> [AIM OF THE TASK]: Below are lines of data, and only some are wanted. Please repeat exactly those from the line that has "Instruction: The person" through the line that has "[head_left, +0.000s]".

> [SUPPLIED INFORMATION]:
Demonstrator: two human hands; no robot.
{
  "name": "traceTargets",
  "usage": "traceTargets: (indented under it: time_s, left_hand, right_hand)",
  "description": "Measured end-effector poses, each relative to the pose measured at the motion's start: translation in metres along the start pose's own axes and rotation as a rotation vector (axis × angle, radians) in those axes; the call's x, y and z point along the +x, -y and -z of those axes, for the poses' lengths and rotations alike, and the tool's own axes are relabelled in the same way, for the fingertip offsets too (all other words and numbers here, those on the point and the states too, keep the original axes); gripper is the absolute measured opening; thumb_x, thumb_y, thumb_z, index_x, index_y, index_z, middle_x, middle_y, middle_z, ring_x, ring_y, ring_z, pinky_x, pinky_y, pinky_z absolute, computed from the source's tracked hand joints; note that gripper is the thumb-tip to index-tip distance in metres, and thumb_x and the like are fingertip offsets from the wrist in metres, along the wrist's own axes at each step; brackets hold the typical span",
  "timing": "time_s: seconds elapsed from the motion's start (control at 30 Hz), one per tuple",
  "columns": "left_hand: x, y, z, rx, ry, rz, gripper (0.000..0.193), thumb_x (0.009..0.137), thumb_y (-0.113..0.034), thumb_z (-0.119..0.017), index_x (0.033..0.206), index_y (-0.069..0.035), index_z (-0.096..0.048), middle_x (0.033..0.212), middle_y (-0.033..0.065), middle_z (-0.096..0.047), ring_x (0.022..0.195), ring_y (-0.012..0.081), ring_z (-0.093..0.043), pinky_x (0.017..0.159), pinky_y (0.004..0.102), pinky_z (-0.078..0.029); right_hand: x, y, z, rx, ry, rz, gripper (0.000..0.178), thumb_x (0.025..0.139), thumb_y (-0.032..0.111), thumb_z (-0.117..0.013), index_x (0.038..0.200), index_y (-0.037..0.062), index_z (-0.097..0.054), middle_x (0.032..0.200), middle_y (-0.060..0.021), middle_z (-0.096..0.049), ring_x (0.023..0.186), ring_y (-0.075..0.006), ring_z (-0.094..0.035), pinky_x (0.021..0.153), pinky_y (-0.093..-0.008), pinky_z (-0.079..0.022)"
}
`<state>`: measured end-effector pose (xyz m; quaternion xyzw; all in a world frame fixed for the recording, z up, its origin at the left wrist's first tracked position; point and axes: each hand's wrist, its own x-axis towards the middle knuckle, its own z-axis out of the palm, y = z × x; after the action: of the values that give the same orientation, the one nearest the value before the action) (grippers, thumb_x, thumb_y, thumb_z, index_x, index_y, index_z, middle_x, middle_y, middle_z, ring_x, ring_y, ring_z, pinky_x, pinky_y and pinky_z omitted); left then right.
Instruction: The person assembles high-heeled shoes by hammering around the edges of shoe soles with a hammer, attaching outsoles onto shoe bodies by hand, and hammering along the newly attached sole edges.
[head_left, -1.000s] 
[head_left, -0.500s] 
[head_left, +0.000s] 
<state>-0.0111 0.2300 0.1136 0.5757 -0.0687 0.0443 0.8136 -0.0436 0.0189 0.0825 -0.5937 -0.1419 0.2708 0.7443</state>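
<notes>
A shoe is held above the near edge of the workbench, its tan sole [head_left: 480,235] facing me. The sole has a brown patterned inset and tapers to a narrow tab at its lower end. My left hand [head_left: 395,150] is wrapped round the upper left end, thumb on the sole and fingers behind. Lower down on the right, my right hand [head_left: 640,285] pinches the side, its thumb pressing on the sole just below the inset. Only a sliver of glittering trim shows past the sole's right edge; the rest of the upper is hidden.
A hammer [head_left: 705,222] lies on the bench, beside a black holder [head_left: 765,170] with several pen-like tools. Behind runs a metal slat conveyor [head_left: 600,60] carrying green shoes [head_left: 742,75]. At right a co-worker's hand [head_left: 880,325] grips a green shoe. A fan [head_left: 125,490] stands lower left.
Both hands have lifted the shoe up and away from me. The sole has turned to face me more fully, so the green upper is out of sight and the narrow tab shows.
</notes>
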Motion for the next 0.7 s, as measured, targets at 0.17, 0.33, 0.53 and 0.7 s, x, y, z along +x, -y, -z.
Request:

> [RESULT BELOW]:
Instruction: The person assembles high-heeled shoes by hammering around the edges of shoe soles with a hammer, attaching outsoles onto shoe bodies by hand, and hammering along the newly attached sole edges.
[head_left, -1.000s] 
[head_left, -0.500s] 
[head_left, +0.000s] 

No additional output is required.